**Action item:**
Transcribe the entries exactly; images are not part of the copy.
——
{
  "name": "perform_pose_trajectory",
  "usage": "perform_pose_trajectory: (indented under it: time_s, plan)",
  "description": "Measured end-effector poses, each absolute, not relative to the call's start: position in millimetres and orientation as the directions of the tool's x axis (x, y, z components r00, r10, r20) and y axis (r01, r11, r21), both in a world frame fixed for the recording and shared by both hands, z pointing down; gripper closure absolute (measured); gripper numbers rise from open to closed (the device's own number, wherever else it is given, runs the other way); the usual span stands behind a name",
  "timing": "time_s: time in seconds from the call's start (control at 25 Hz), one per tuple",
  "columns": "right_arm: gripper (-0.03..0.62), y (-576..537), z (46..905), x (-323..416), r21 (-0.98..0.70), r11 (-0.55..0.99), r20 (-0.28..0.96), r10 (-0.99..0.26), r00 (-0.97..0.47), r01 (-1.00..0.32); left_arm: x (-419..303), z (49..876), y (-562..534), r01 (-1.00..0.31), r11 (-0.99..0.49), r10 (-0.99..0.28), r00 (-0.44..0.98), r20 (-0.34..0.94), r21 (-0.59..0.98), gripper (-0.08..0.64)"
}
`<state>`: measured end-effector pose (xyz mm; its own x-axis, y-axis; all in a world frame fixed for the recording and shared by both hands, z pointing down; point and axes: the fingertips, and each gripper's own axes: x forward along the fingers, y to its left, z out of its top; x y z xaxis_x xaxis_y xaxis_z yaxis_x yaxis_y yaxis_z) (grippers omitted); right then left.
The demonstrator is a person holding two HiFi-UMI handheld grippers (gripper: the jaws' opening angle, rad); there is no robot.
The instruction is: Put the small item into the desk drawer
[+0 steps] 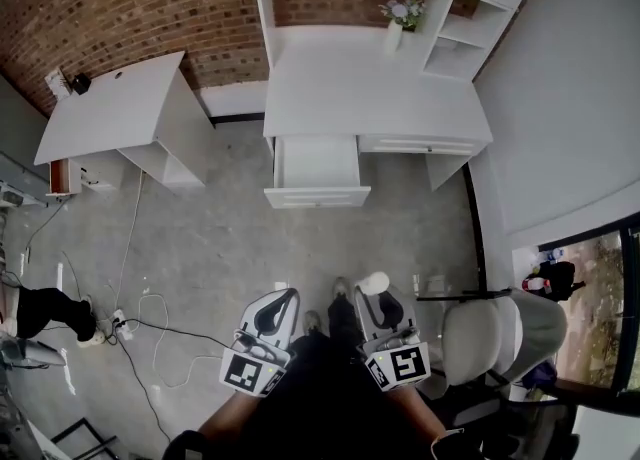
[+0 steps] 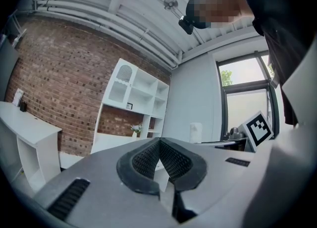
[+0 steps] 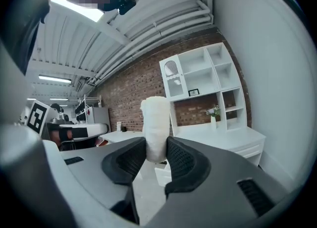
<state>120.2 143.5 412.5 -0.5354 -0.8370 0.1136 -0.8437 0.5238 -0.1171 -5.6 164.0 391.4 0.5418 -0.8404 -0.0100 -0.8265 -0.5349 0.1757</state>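
White rough-textured cylinder (image 3: 156, 123) stands clamped in the right hand-held gripper (image 3: 157, 155); the left hand-held gripper (image 2: 159, 147) is closed on nothing. Only the head view shows grey floor (image 1: 300, 248) ahead, an office chair (image 1: 490, 333) rightward, then the open drawer (image 1: 316, 163) under the surface (image 1: 340, 88).

Left gripper (image 1: 283, 300), at 7 o'clock in the head view: jaws closed tip to tip, nothing between them. Right gripper (image 1: 374, 293), at 5 o'clock: jaws clamped on a white roll (image 3: 155, 118). Both point toward 12 o'clock, side by side, flanking the person's legs (image 1: 330, 348).
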Motion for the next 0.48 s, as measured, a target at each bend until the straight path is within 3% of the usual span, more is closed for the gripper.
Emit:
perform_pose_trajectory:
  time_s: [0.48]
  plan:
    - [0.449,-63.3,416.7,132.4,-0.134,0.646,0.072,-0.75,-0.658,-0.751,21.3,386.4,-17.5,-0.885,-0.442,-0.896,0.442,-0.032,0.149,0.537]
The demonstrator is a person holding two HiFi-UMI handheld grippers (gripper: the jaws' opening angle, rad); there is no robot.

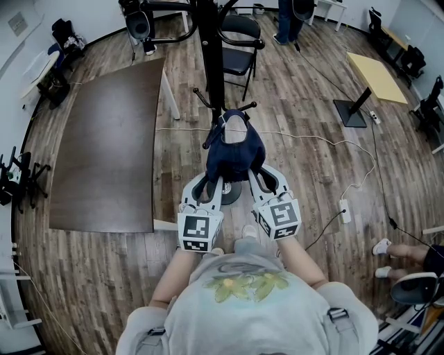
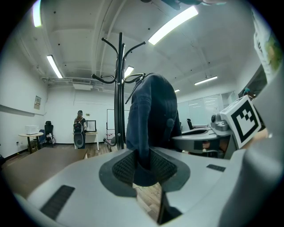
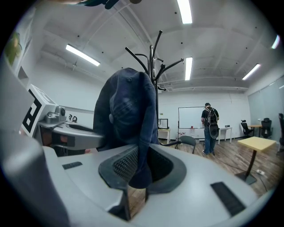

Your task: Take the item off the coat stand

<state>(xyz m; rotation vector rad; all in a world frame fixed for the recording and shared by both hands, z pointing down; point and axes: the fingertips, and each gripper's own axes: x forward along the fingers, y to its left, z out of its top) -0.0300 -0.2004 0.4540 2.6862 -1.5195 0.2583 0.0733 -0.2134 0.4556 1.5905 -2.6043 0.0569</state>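
Observation:
A dark blue cap (image 1: 234, 149) hangs between my two grippers, just in front of the black coat stand (image 1: 211, 55). My left gripper (image 1: 209, 186) is shut on the cap's lower left edge, and my right gripper (image 1: 259, 182) is shut on its lower right edge. In the left gripper view the cap (image 2: 151, 115) drops into the left gripper (image 2: 142, 167), with the coat stand (image 2: 120, 88) behind it. The right gripper view shows the cap (image 3: 126, 111) pinched in the right gripper (image 3: 138, 167), in front of the coat stand (image 3: 153, 66). Whether the cap still touches a hook I cannot tell.
A dark brown table (image 1: 104, 139) lies to the left. A black chair (image 1: 239, 41) and a standing person (image 1: 288, 17) are behind the stand. To the right are a yellow table (image 1: 378, 76), a black floor stand (image 1: 350, 111), and a white cable with a power strip (image 1: 345, 210).

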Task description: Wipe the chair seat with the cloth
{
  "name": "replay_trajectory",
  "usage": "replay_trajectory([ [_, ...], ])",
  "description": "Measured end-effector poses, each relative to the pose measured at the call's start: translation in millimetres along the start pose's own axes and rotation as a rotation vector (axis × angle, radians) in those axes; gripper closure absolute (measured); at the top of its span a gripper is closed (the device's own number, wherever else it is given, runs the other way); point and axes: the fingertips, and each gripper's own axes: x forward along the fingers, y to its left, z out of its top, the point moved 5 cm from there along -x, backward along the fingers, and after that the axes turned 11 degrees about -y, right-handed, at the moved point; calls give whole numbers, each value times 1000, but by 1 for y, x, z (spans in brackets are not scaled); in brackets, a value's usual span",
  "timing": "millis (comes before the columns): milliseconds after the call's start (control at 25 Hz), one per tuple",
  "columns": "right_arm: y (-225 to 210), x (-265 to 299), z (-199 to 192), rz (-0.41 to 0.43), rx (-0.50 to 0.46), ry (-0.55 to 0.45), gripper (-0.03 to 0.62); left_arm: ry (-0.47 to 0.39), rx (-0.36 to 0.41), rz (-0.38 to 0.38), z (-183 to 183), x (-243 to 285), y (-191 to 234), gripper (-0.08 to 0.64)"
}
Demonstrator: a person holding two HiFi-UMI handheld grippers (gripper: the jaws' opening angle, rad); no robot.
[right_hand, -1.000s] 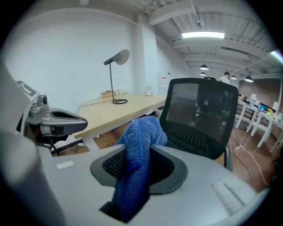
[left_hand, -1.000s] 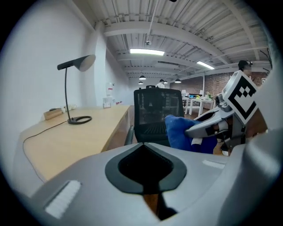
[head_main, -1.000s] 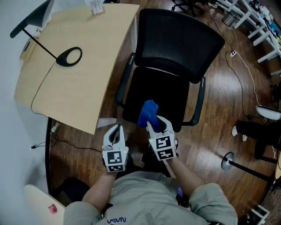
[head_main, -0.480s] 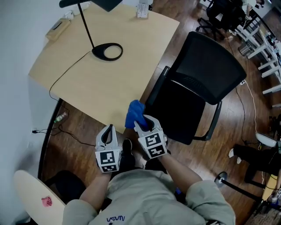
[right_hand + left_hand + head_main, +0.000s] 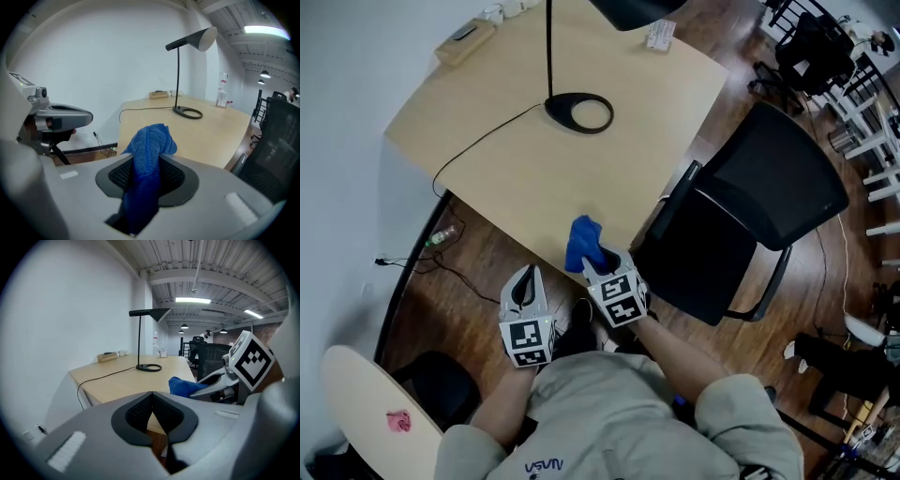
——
**Output for this task:**
{
  "name": "perform_pose_trajectory",
  "usage": "perform_pose_trajectory: (indented under it: time_s, plan)",
  "description": "Measured end-effector poses, each absolute, not relative to the call's start: position in millimetres and orientation as the directions of the tool's x axis (x, y, z components r00, r10, r20) and y axis (r01, r11, r21), both in a world frame fixed for the recording and shared by both hands, z pointing down; gripper closure absolute (measured); gripper numbers rise from open to closed (the device's own number, wherever else it is given, runs the other way); the usual span stands behind a name",
  "timing": "time_s: time in seconds from the call's start (control at 25 Hz), one per tuple",
  "columns": "right_arm: gripper (-0.03..0.62), y (-576..537), z (46..905), x (-323..416), r21 (-0.98..0.70), r11 (-0.55..0.99), r20 (-0.28..0.96), r10 (-0.99..0.26), r00 (-0.97..0.47), r01 (-1.00..0.32); left_arm: x (-419..303), z (49..876), y (-562..534), r01 (-1.00..0.31), r11 (-0.99..0.49), r10 (-0.99..0.28), r00 (-0.44..0.98), r20 (-0.34..0.94), r21 (-0.59..0.98), gripper (-0.08..0.64)"
}
`<state>`: measured end-effector pose (xyz mm; its own x-axis, y-axis; all in a world frame fixed for the recording and shared by both hands, z pointing down; point and axes: the fingertips, and each gripper's own axes: x forward along the fingers, y to its left, z out of its top; x y z xaxis_x xaxis_y xaxis_z yaxis_x yaxis_y yaxis_z) (grippers omitted); right then left.
The demonstrator is a person holding two HiFi-UMI handheld grippers (gripper: the jaws' opening angle, rad); there is no robot.
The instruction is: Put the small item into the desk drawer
[+0 steps] 
[+0 steps] 
[+0 steps] 
<state>120.2 143.5 412.5 -0.5354 -0.8370 0.1136 -0.8437 0.5238 -0.1171 -5.6 164.0 391.4 0.5418 -0.8404 -0.0100 -0.8265 -0.5349 0.1757</state>
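White rough-textured cylinder (image 3: 156, 123) stands clamped in the right hand-held gripper (image 3: 157, 155); the left hand-held gripper (image 2: 159, 147) is closed on nothing. Only the head view shows grey floor (image 1: 300, 248) ahead, an office chair (image 1: 490, 333) rightward, then the open drawer (image 1: 316, 163) under the surface (image 1: 340, 88).

Left gripper (image 1: 283, 300), at 7 o'clock in the head view: jaws closed tip to tip, nothing between them. Right gripper (image 1: 374, 293), at 5 o'clock: jaws clamped on a white roll (image 3: 155, 118). Both point toward 12 o'clock, side by side, flanking the person's legs (image 1: 330, 348).
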Motion for the next 0.48 s, as measured, a target at each bend until the straight path is within 3% of the usual span, more is closed for the gripper.
Emit:
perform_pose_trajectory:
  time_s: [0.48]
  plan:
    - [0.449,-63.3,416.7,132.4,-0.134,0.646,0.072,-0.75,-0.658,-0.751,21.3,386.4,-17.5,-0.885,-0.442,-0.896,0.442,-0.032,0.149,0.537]
The demonstrator is a person holding two HiFi-UMI handheld grippers (gripper: the jaws' opening angle, rad); there is no robot.


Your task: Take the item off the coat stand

<state>(xyz m; rotation vector rad; all in a world frame fixed for the recording and shared by both hands, z pointing down; point and axes: the fingertips, and each gripper's own axes: x forward along the fingers, y to its left, z out of its top) -0.0300 -0.2004 0.4540 2.6862 -1.5195 0.2583 0.0733 -0.2134 0.4556 1.5905 -2.6043 0.0569</state>
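Observation:
A dark blue cap (image 1: 234, 149) hangs between my two grippers, just in front of the black coat stand (image 1: 211, 55). My left gripper (image 1: 209, 186) is shut on the cap's lower left edge, and my right gripper (image 1: 259, 182) is shut on its lower right edge. In the left gripper view the cap (image 2: 151, 115) drops into the left gripper (image 2: 142, 167), with the coat stand (image 2: 120, 88) behind it. The right gripper view shows the cap (image 3: 126, 111) pinched in the right gripper (image 3: 138, 167), in front of the coat stand (image 3: 153, 66). Whether the cap still touches a hook I cannot tell.
A dark brown table (image 1: 104, 139) lies to the left. A black chair (image 1: 239, 41) and a standing person (image 1: 288, 17) are behind the stand. To the right are a yellow table (image 1: 378, 76), a black floor stand (image 1: 350, 111), and a white cable with a power strip (image 1: 345, 210).
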
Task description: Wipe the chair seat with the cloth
{
  "name": "replay_trajectory",
  "usage": "replay_trajectory([ [_, ...], ])",
  "description": "Measured end-effector poses, each relative to the pose measured at the call's start: translation in millimetres along the start pose's own axes and rotation as a rotation vector (axis × angle, radians) in those axes; gripper closure absolute (measured); at the top of its span a gripper is closed (the device's own number, wherever else it is given, runs the other way); point and axes: the fingertips, and each gripper's own axes: x forward along the fingers, y to its left, z out of its top, the point moved 5 cm from there along -x, backward along the fingers, and after that the axes turned 11 degrees about -y, right-handed, at the moved point; calls give whole numbers, each value times 1000, but by 1 for y, x, z (spans in brackets are not scaled); in brackets, a value's usual span",
  "timing": "millis (comes before the columns): milliseconds after the call's start (control at 25 Hz), one per tuple",
  "columns": "right_arm: y (-225 to 210), x (-265 to 299), z (-199 to 192), rz (-0.41 to 0.43), rx (-0.50 to 0.46), ry (-0.55 to 0.45), gripper (-0.03 to 0.62); left_arm: ry (-0.47 to 0.39), rx (-0.36 to 0.41), rz (-0.38 to 0.38), z (-183 to 183), x (-243 to 285), y (-191 to 234), gripper (-0.08 to 0.64)"
}
Demonstrator: a person holding two HiFi-UMI handheld grippers (gripper: the jaws' opening angle, rad); no robot.
[right_hand, -1.000s] 
[left_hand, -1.000s] 
[head_main, -1.000s] 
[head_main, -0.480s] 
[right_hand + left_hand + head_main, +0.000s] 

That concludes the output.